Task description:
From the first line to the last, print the data exactly as it appears.

Available data:
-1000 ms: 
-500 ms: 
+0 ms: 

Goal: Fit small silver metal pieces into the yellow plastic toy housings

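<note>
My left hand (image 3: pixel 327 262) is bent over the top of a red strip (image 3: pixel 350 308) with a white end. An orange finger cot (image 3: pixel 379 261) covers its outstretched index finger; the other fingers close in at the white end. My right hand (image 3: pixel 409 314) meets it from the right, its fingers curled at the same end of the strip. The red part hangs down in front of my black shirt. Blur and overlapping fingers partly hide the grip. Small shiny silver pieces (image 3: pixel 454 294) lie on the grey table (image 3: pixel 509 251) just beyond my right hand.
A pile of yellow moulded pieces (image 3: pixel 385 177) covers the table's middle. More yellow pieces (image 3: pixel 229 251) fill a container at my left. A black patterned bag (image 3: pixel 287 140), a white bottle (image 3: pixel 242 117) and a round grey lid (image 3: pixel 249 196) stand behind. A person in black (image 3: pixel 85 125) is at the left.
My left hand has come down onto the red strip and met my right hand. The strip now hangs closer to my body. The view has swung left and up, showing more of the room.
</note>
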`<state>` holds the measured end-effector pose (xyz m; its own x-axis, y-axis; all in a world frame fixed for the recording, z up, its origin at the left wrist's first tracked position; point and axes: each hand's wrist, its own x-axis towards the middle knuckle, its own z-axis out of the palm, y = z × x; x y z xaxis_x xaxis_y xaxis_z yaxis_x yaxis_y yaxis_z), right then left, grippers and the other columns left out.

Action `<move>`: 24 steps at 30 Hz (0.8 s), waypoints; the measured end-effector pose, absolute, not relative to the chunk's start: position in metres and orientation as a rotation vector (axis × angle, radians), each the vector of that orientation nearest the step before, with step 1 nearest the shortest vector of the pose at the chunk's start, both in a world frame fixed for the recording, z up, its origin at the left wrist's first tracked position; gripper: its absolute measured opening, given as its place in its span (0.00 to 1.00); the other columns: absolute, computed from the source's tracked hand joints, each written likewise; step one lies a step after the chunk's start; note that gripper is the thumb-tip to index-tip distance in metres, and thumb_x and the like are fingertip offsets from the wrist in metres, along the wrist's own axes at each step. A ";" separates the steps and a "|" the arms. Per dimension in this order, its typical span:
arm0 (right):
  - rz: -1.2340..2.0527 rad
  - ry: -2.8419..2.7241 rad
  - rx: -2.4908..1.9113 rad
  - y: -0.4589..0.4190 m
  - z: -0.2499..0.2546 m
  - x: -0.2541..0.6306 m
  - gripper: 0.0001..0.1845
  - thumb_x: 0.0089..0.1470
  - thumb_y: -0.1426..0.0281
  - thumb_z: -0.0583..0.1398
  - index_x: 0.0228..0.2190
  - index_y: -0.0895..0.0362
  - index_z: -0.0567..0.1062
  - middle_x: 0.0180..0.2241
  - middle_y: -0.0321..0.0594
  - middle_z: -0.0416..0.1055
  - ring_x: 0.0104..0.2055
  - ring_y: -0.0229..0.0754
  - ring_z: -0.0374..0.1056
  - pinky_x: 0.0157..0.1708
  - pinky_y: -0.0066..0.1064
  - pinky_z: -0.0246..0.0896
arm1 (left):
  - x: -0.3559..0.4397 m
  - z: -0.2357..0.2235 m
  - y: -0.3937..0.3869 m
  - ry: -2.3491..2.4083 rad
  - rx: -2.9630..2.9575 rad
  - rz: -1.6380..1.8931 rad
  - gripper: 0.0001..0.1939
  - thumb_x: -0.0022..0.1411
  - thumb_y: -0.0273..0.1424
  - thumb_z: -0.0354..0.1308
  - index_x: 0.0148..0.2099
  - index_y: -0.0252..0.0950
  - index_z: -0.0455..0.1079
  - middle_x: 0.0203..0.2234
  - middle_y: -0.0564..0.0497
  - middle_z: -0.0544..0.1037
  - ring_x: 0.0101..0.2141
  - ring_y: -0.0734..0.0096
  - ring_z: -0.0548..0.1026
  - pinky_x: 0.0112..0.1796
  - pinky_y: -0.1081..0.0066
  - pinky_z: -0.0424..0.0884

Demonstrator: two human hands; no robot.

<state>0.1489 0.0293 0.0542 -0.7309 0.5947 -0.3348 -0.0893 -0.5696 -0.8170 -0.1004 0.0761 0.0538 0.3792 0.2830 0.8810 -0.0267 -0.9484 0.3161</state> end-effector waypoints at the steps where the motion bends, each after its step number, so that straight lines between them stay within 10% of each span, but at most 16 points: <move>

Answer to this exercise:
-1000 ms: 
-500 ms: 
+0 ms: 

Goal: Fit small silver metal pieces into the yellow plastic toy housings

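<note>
My left hand (image 3: pixel 327 262) is bent over the top of a red strip (image 3: pixel 350 308) with a white end. An orange finger cot (image 3: pixel 379 261) covers its outstretched index finger; the other fingers close in at the white end. My right hand (image 3: pixel 409 314) meets it from the right, its fingers curled at the same end of the strip. The red part hangs down in front of my black shirt. Blur and overlapping fingers partly hide the grip. Small shiny silver pieces (image 3: pixel 454 294) lie on the grey table (image 3: pixel 509 251) just beyond my right hand.
A pile of yellow moulded pieces (image 3: pixel 385 177) covers the table's middle. More yellow pieces (image 3: pixel 229 251) fill a container at my left. A black patterned bag (image 3: pixel 287 140), a white bottle (image 3: pixel 242 117) and a round grey lid (image 3: pixel 249 196) stand behind. A person in black (image 3: pixel 85 125) is at the left.
My left hand has come down onto the red strip and met my right hand. The strip now hangs closer to my body. The view has swung left and up, showing more of the room.
</note>
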`<state>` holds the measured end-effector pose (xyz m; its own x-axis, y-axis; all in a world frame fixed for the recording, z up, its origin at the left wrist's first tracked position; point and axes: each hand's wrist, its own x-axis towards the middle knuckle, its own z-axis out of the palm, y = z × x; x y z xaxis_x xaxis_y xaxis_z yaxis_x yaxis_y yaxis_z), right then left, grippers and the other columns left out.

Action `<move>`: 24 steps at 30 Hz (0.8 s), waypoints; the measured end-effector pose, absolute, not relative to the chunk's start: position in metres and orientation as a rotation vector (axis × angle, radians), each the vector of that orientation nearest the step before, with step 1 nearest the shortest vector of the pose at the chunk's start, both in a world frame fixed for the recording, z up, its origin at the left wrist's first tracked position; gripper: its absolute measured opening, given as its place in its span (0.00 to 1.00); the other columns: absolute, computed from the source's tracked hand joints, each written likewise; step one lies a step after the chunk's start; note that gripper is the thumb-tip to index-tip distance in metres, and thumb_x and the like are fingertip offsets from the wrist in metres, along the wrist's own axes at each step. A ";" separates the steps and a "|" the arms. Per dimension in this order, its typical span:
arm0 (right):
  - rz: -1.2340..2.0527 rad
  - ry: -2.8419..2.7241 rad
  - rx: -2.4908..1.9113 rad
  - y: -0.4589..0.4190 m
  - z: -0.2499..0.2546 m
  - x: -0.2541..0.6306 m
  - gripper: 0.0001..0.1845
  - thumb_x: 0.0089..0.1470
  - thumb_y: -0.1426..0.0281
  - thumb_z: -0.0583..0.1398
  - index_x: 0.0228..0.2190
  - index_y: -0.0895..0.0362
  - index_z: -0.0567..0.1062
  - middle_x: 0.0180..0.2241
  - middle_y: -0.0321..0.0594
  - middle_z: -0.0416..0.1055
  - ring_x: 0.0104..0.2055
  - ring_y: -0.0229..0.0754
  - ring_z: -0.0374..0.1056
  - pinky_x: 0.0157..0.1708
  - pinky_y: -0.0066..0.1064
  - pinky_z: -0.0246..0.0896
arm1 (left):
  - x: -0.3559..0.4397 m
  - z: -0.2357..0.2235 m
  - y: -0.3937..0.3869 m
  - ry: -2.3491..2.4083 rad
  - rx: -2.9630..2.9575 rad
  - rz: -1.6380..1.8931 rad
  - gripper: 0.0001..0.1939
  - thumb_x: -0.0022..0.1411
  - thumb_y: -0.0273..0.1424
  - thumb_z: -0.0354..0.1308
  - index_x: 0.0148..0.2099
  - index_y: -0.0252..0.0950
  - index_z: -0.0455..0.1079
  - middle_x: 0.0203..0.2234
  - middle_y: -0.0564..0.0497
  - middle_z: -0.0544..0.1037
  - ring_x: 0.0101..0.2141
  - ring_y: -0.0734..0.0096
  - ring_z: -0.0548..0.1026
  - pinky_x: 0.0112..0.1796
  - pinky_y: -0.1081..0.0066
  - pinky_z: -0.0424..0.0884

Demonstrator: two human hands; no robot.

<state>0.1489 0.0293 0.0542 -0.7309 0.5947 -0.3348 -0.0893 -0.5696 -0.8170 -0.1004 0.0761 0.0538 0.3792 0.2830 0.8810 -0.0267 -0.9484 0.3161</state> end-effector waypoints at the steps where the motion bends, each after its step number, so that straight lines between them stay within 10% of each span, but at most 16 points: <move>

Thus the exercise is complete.